### [Work to complete]
Everything in the data below is to be reproduced without any deviation.

### [Given entries]
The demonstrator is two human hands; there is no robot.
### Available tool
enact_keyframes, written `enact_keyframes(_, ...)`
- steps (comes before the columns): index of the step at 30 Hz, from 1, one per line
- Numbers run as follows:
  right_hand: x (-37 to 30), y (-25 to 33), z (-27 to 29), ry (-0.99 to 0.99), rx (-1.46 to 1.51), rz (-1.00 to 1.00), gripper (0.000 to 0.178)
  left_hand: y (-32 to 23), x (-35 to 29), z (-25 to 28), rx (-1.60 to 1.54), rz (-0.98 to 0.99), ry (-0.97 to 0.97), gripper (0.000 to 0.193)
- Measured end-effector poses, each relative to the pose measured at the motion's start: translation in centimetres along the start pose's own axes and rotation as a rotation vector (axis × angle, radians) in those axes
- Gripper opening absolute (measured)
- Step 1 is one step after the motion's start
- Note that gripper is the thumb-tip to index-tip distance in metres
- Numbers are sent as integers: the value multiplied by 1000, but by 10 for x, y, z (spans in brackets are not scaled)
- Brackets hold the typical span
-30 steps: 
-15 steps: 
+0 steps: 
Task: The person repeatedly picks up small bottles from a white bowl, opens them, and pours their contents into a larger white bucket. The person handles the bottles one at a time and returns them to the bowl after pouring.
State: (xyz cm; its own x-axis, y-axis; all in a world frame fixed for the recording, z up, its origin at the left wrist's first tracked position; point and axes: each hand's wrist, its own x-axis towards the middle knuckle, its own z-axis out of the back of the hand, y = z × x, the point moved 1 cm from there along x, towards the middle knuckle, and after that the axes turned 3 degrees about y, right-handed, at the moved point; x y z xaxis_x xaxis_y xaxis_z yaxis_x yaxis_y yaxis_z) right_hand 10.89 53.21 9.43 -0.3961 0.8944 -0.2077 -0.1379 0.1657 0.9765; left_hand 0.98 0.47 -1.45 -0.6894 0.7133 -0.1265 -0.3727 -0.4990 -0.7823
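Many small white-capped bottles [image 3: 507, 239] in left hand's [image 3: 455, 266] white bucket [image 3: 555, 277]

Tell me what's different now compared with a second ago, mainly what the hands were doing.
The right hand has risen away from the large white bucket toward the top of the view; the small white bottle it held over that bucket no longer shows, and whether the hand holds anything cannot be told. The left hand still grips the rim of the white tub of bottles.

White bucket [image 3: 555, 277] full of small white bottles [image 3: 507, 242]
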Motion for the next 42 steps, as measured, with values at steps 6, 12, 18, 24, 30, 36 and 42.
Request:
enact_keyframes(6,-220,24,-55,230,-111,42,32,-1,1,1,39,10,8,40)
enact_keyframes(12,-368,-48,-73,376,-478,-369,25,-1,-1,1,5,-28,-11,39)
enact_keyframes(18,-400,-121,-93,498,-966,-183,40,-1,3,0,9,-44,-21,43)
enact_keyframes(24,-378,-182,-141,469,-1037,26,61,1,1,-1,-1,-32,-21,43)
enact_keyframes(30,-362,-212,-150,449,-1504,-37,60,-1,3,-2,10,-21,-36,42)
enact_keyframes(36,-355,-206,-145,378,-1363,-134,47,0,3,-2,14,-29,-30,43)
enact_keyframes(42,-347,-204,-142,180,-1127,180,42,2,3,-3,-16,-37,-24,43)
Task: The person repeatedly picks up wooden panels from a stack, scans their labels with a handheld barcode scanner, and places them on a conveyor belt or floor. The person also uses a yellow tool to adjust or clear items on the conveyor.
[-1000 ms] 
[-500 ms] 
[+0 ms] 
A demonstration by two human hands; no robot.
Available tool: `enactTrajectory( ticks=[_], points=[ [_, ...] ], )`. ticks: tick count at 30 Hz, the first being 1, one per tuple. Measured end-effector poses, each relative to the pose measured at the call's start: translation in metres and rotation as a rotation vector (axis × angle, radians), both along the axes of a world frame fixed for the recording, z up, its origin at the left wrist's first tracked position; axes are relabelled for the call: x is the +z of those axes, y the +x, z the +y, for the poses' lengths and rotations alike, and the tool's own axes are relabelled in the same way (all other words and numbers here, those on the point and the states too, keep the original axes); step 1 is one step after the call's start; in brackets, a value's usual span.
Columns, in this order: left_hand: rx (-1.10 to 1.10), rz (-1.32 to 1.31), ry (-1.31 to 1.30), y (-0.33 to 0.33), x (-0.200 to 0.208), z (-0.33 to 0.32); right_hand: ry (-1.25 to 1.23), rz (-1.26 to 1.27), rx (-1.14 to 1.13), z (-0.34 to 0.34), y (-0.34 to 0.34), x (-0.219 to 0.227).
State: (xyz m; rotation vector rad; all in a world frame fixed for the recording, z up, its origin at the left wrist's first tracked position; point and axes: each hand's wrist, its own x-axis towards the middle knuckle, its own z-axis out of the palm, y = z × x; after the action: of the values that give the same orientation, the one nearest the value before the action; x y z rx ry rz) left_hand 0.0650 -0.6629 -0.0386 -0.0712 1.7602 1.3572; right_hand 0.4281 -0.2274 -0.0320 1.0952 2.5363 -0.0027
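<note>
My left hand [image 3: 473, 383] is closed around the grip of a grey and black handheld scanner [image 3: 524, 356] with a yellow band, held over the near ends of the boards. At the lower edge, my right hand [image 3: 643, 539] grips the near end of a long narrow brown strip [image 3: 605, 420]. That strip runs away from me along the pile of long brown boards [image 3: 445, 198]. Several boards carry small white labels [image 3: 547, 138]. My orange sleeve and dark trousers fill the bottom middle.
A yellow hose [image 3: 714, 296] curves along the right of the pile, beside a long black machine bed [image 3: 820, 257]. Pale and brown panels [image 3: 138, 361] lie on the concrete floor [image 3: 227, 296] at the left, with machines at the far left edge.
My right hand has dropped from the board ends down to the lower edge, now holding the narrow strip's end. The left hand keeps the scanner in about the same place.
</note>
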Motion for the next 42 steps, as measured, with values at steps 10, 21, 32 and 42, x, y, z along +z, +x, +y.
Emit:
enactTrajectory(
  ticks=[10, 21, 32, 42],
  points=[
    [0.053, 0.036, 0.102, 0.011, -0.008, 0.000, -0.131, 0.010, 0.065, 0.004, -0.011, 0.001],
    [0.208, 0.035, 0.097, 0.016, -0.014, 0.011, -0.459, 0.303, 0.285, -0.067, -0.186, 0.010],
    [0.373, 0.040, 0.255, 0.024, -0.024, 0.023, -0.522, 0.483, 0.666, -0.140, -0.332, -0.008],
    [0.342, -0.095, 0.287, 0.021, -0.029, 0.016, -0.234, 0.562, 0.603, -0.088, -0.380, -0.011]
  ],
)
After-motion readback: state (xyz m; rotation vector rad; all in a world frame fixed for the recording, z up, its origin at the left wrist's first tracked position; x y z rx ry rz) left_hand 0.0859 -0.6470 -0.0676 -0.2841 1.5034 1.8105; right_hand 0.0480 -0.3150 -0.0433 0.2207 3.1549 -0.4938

### [Answer for the task]
The demonstrator is two human hands; there is no robot.
### Available tool
enact_keyframes, written `enact_keyframes(_, ...)`
- steps (comes before the columns): index of the step at 30 Hz, from 1, one per line
- Numbers run as follows:
  right_hand: x (-37 to 30), y (-25 to 33), z (-27 to 29), ry (-0.99 to 0.99), rx (-1.46 to 1.51), rz (-1.00 to 1.00), gripper (0.000 to 0.178)
  left_hand: y (-32 to 23), x (-35 to 29), z (-25 to 28), rx (-1.60 to 1.54), rz (-0.98 to 0.99), ry (-0.97 to 0.97), gripper (0.000 to 0.193)
- Measured end-effector poses, each relative to the pose measured at the motion's start: translation in centimetres along the start pose's own axes and rotation as a rotation vector (axis × angle, radians) in those axes
- Gripper opening absolute (measured)
- Step 1 is one step after the motion's start
- Note that gripper is the thumb-tip to index-tip distance in metres
- Numbers are sent as integers: the value multiplied by 1000, but by 10 for x, y, z (spans in brackets are not scaled)
- Brackets hold the typical span
-30 steps: 
-15 steps: 
+0 steps: 
Task: The person repeatedly picks up small bottles from a white bowl, opens them, and pours their contents into a larger white bucket. The person handles the bottles one at a time and returns them to the bowl after pouring.
State: (xyz cm; its own x-axis, y-axis; all in a world frame fixed for the recording, z up, its origin at the left wrist's first tracked position; point and axes: each hand's wrist, its own x-axis towards the middle knuckle, its own z-axis out of the back of the hand, y = z × x, the point moved 1 cm from there along x, towards the middle knuckle, and after that the axes turned 3 degrees about y, right-handed, at the moved point; x y z xaxis_x xaxis_y xaxis_z yaxis_x yaxis_y yaxis_z) right_hand 10.89 53.21 9.43 -0.3961 0.8944 -0.2077 -0.1379 0.1657 0.9765; left_hand 0.98 0.47 -1.45 -0.6894 0.7133 -0.1265 -0.3727 -0.4990 -0.7823
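Many small white-capped bottles [image 3: 507, 239] in left hand's [image 3: 455, 266] white bucket [image 3: 555, 277]

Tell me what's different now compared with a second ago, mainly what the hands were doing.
The right hand has risen away from the large white bucket toward the top of the view; the small white bottle it held over that bucket no longer shows, and whether the hand holds anything cannot be told. The left hand still grips the rim of the white tub of bottles.

White bucket [image 3: 555, 277] full of small white bottles [image 3: 507, 242]
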Motion for the next 42 steps, as measured, with values at steps 6, 12, 18, 24, 30, 36 and 42.
Request:
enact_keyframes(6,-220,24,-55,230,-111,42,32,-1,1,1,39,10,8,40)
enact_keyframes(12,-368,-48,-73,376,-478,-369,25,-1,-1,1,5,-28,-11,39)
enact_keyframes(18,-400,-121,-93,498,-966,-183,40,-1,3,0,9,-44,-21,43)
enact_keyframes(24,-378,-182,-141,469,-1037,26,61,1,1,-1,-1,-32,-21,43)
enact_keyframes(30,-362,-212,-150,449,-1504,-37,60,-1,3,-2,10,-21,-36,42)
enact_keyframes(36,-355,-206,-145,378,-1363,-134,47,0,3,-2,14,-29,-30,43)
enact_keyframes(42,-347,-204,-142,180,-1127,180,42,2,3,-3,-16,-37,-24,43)
Task: The person repeatedly picks up wooden panels from a stack, scans their labels with a handheld barcode scanner, and places them on a conveyor belt or floor. The person also uses a yellow tool to adjust or clear items on the conveyor.
[-1000 ms] 
[-500 ms] 
[+0 ms] 
A demonstration by two human hands; no robot.
Available tool: `enactTrajectory( ticks=[_], points=[ [_, ...] ], )`. ticks: tick count at 30 Hz, the first being 1, one per tuple. Measured end-effector poses, each relative to the pose measured at the call's start: translation in metres and rotation as a rotation vector (axis × angle, radians), both along the axes of a world frame fixed for the recording, z up, its origin at the left wrist's first tracked position; axes are relabelled for the call: x is the +z of those axes, y the +x, z the +y, for the poses' lengths and rotations alike, and the tool's own axes are relabelled in the same way (all other words and numbers here, those on the point and the states too, keep the original axes); step 1 is one step after the call's start; in brackets, a value's usual span.
Columns, in this order: left_hand: rx (-1.10 to 1.10), rz (-1.32 to 1.31), ry (-1.31 to 1.30), y (-0.33 to 0.33), x (-0.200 to 0.208), z (-0.33 to 0.32); right_hand: ry (-1.25 to 1.23), rz (-1.26 to 1.27), rx (-1.14 to 1.13), z (-0.34 to 0.34), y (-0.34 to 0.34), x (-0.219 to 0.227).
State: (xyz m; rotation vector rad; all in a world frame fixed for the recording, z up, its origin at the left wrist's first tracked position; point and axes: each hand's wrist, its own x-axis towards the middle knuckle, its own z-axis out of the palm, y = z × x; after the action: of the values that give the same orientation, the one nearest the value before the action; x y z rx ry rz) left_hand 0.0650 -0.6629 -0.0386 -0.0712 1.7602 1.3572; right_hand 0.4281 -0.2274 -0.0320 1.0952 2.5363 -0.0027
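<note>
My left hand [image 3: 473, 383] is closed around the grip of a grey and black handheld scanner [image 3: 524, 356] with a yellow band, held over the near ends of the boards. At the lower edge, my right hand [image 3: 643, 539] grips the near end of a long narrow brown strip [image 3: 605, 420]. That strip runs away from me along the pile of long brown boards [image 3: 445, 198]. Several boards carry small white labels [image 3: 547, 138]. My orange sleeve and dark trousers fill the bottom middle.
A yellow hose [image 3: 714, 296] curves along the right of the pile, beside a long black machine bed [image 3: 820, 257]. Pale and brown panels [image 3: 138, 361] lie on the concrete floor [image 3: 227, 296] at the left, with machines at the far left edge.
My right hand has dropped from the board ends down to the lower edge, now holding the narrow strip's end. The left hand keeps the scanner in about the same place.
</note>
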Motion for the next 42 steps, as measured, with values at steps 10, 21, 32 and 42, x, y, z along +z, +x, +y.
Emit:
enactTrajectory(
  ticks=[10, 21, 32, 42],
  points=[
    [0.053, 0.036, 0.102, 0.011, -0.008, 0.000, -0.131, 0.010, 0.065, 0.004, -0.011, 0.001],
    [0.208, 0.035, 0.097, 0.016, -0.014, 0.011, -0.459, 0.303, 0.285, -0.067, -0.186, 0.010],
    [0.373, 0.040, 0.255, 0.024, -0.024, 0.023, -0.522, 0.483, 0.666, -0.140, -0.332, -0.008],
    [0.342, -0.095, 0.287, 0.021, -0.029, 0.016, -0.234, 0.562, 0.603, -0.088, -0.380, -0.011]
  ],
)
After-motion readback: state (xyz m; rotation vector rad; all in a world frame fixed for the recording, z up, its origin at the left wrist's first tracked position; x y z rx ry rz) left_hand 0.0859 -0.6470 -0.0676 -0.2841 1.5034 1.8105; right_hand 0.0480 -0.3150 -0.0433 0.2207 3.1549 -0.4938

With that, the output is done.